4.1.2 Experimental Results

Our experimental results on CIFAR-10, CIFAR-100, and Tiny-ImageNet are presented in Table 1, Table 2 and Table 3, respectively. Firstly, we observe that all nasty teachers still perform similarly as their normal counterparts by at most $\sim 2$ % accuracy drop. Secondly, in contrast to normally trained teacher networks, from which the accuracy of student networks could be boosted by at most $\sim 4\%$ by distilling, no student network can benefit from distilling the knowledge of nasty teachers. It indicates that our nasty teachers could successfully provide a false sense of generalization to student networks, resulting in decreases of accuracy by $1.72\%$ to $67.57\%$ . We also notice that weak student networks (e.g. MobilenetV2) could be much more poisoned from distilling toxic knowledge than stronger networks (e.g., ResNet-18), since light-weight networks intend to rely more on the guidance from teachers. It terms out that KD-based model stealing is no longer practical if the released model is “nasty” in this sense. Additional experiments, dubbed “Teacher Self”, are also provided here. Opposite to the conclusion drew in (Yuan et al., 2020), the student network still cannot be profited from the teacher network even if their architectures are exactly the same. The aforementioned experiments have justified the efficacy of the proposed self-undermining training.

Table 1: Experimental results on CIFAR-10.

Teacher network	Teacher performance	Students performance after KD
Teacher network	Teacher performance	CNN	ResNetC-20	ResNetC-32	ResNet-18
Student baseline	-	86.64	92.28	93.04	95.13
ResNet-18 (normal)	95.13	87.75 (+1.11)	92.49 (+0.21)	93.31 (+0.27)	95.39 (+0.26)
ResNet-18 (nasty)	94.56 (-0.57)	82.46 (-4.18)	88.01 (-4.27)	89.69 (-3.35)	93.41 (-1.72)

Table 2: Experimental results on CIFAR-100.

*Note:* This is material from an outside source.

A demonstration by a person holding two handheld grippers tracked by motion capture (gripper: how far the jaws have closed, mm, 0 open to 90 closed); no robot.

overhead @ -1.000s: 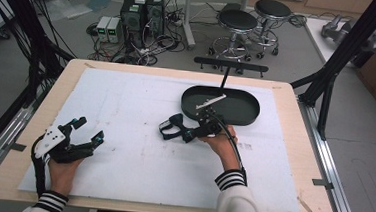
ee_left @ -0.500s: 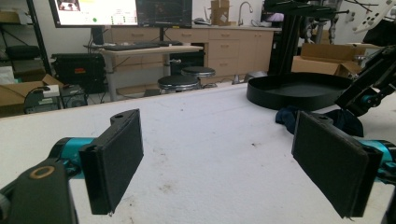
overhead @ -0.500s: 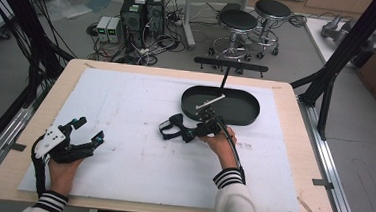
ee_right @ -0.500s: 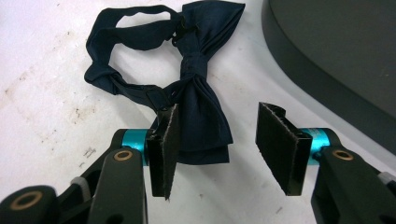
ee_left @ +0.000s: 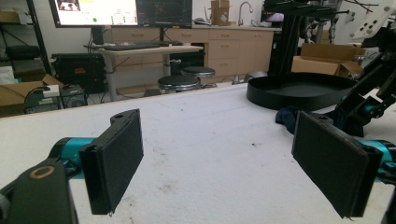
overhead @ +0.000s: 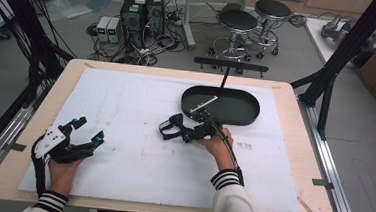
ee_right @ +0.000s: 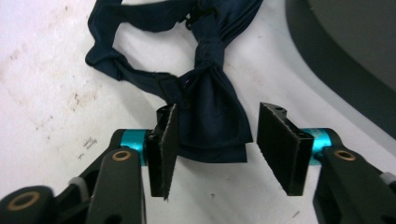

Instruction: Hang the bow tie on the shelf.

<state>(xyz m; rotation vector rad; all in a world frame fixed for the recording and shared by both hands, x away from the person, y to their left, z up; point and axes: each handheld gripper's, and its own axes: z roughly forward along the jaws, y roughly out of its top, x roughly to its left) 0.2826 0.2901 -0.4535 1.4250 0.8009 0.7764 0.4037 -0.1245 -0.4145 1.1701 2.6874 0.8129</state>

Teacher network	Teacher performance	Students performance after KD
Teacher network	Teacher performance	Shufflenetv2	MobilenetV2	ResNet-18	Teacher Self
Student baseline	-	71.17	69.12	77.44	-
ResNet-18 (normal)	77.44	74.24 (+3.07)	73.11 (+3.99)	79.03 (+1.59)	79.03 (+1.59)
ResNet-18 (nasty)	77.42(-0.02)	64.49 (-6.68)	3.45 (-65.67)	74.81 (-2.63)	74.81 (-2.63)
ResNet-50 (normal)	78.12	74.00 (+2.83)	72.81 (+3.69)	79.65 (+2.21)	80.02 (+1.96)
ResNet-50 (nasty)	77.14 (-0.98)	63.16 (-8.01)	3.36 (-65.76)	71.94 (-5.50)	75.03 (-3.09)
ResNeXt-29 (normal)	81.85	74.50 (+3.33)	72.43 (+3.31)	80.84 (+3.40)	83.53 (+1.68)
ResNeXt-29 (nasty)	80.26(-1.59)	58.99 (-12.18)	1.55 (-67.57)	68.52 (-8.92)	75.08 (-6.77)

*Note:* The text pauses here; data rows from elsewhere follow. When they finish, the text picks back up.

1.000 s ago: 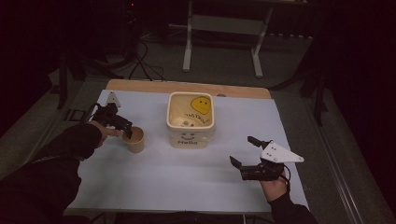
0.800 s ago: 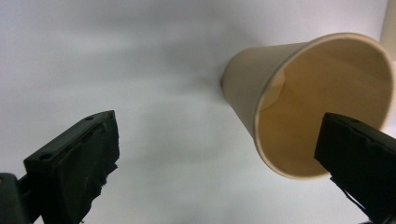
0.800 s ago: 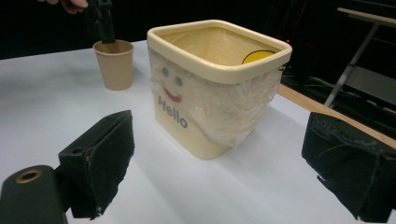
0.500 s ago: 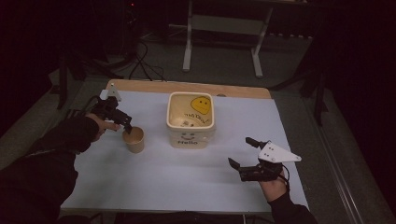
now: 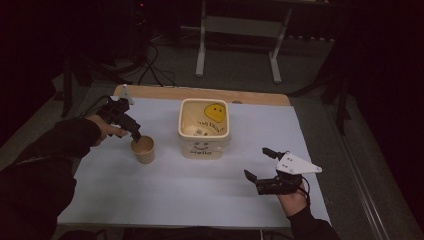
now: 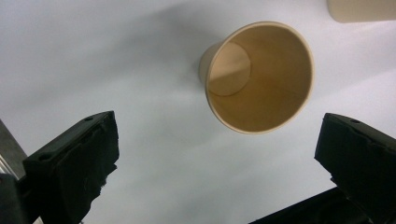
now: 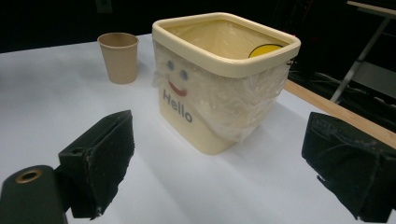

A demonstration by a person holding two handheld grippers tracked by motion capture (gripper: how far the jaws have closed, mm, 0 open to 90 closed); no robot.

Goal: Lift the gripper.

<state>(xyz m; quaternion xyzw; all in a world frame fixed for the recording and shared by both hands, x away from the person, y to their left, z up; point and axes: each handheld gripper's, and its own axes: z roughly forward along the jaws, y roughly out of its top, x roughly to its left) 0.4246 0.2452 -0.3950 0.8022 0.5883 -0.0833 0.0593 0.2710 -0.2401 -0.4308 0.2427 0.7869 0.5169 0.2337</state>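
A small tan paper cup (image 5: 143, 149) stands upright on the white-covered desk (image 5: 165, 200), its long axis vertical and its open mouth pointing up, just left of a cream square plastic bin (image 5: 204, 128) with a clear liner, a smiling face and the word "Hello" on its front. The cup is apart from the bin. The left hand-held gripper (image 5: 131, 131) hangs above the cup's left rim, tilted down toward it; in the left gripper view its jaws are spread wide with the cup (image 6: 258, 77) seen from above between and beyond them, untouched, its inside bare. The right hand-held gripper (image 5: 260, 164) sits over the desk's near right part, well apart from the cup, jaws spread and holding nothing, aimed at the bin (image 7: 224, 79).
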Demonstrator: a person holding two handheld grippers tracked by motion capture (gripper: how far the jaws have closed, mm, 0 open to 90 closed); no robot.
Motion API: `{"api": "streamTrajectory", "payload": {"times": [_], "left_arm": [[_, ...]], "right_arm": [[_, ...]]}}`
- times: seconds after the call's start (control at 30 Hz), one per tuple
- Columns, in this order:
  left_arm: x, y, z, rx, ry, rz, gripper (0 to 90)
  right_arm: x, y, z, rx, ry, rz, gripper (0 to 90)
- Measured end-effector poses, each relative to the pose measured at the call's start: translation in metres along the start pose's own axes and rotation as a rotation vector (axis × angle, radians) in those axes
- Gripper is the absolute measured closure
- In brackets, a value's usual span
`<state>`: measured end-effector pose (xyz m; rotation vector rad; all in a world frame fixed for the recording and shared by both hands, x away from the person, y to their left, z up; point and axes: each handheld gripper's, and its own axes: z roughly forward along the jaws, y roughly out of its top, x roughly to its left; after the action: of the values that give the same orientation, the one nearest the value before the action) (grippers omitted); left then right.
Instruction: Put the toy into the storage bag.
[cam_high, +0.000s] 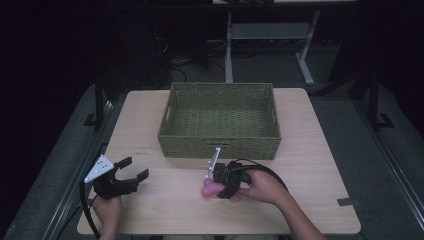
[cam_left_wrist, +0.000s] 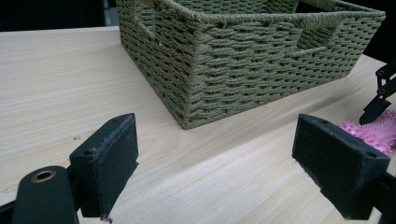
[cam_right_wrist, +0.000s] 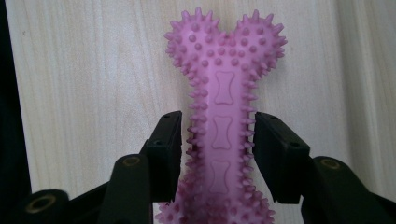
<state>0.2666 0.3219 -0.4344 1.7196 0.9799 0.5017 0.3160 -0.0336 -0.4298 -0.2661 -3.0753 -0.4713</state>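
A: Your right gripper (cam_right_wrist: 218, 135) has its jaws against the spiky sides of the pink bone toy (cam_right_wrist: 225, 116), clamped across its shaft; the toy lies flat on the wooden table (cam_high: 310, 150), near you and just in front of the green woven basket (cam_high: 220, 145)

B: And my left gripper (cam_left_wrist: 215, 163)?

A: Released, jaws wide apart with nothing between them, at the table's near left

B: What could go wrong?

A: The soft spikes may bend, so I judge the toy could twist or slip as you lift (the grip sits toward one end of the shaft). It could also catch the basket's near wall on the way over

B: Which view helps most?

A: The right gripper view shows the contact on the spikes; the high view shows the whole basket, where the toy is mostly hidden by your hand (cam_high: 262, 187)
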Motion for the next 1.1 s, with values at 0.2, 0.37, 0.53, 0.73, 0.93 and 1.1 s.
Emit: {"api": "streamTrajectory", "payload": {"times": [0.2, 0.37, 0.53, 0.73, 0.93, 1.1], "left_arm": [[0.000, 0.000, -0.001, 0.002, 0.001, 0.005, 13.9], [0.001, 0.000, -0.001, 0.002, 0.002, 0.000, 13.9], [0.000, 0.000, -0.001, 0.002, 0.002, 0.004, 13.9], [0.000, 0.000, -0.001, 0.001, 0.003, 0.001, 13.9], [0.000, 0.000, -0.001, 0.001, 0.000, 0.001, 13.9], [0.000, 0.000, -0.001, 0.000, 0.000, 0.000, 13.9]], "right_arm": [[0.001, 0.001, 0.004, 0.017, -0.014, -0.021, 57.0], [0.001, 0.001, 0.003, 0.017, -0.010, -0.026, 57.7], [-0.001, -0.001, 0.002, 0.013, 0.005, -0.028, 58.1], [-0.004, -0.004, -0.007, -0.007, 0.014, -0.026, 58.2], [-0.006, -0.001, -0.020, -0.025, 0.023, -0.040, 58.2], [-0.013, 0.000, -0.037, -0.049, 0.031, -0.047, 58.2]]}}
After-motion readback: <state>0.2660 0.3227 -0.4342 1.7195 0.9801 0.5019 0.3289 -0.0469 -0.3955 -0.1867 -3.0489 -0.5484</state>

Table 3: Experimental results on Tiny-ImageNet

Teacher network	Teacher performance	Students performance after KD
Teacher network	Teacher performance	Shufflenetv2	MobilenetV2	ResNet-18	Teacher Self
Student baseline	-	55.74	51.72	58.73	-
ResNet-18 (normal)	58.73	58.09 (+2.35)	55.99 (+4.27)	61.45 (+2.72)	61.45 (+2.72)
ResNet-18 (nasty)	57.77 (-0.96)	23.16 (-32.58)	1.82 (-49.90)	44.73 (-14.00)	44.73 (-14.00)
ResNet-50 (normal)	62.01	58.01 (+2.27)	54.18 (+2.46)	62.01 (+3.28)	63.91 (+1.90)
ResNet-50 (nasty)	60.06 (-1.95)	41.84 (-13.90)	1.41 (-50.31)	48.24 (-10.49)	51.27 (-10.74)
ResNeXt-29 (normal)	62.81	57.87 (+2.13)	54.34 (+2.62)	62.38 (+3.65)	64.22 (+1.41)
ResNeXt29 (nasty)	60.21 (-2.60)	42.73 (-13.01)	1.09 (-50.63)	54.53 (-4.20)	59.54 (-3.27)

4.2 Qualitative Analysis

We present visualizations of our nasty ResNet-18 and the normal ResNet-18 on CIFAR-10 to qualitatively analyze the behavior of nasty teachers. Figure 1 visualizes the logit responses of normal ResNet-18 and its nasty counterpart after “softmax temperature” function. We notice that the logit response of nasty ResNet-18 consists of multiple peaks, where normal ResNet-18 consistently outputs a single peak. We observe that the class-wise multi-peak responses might be un-correlated to the sense of generalization. For instance, the class-wise output of bird and dog might both respond actively, and it will give a false sense of generalization to student networks. We hypothesize that the multi-peak logits misleads the learning from the knowledge distillation and degrades the performance of students.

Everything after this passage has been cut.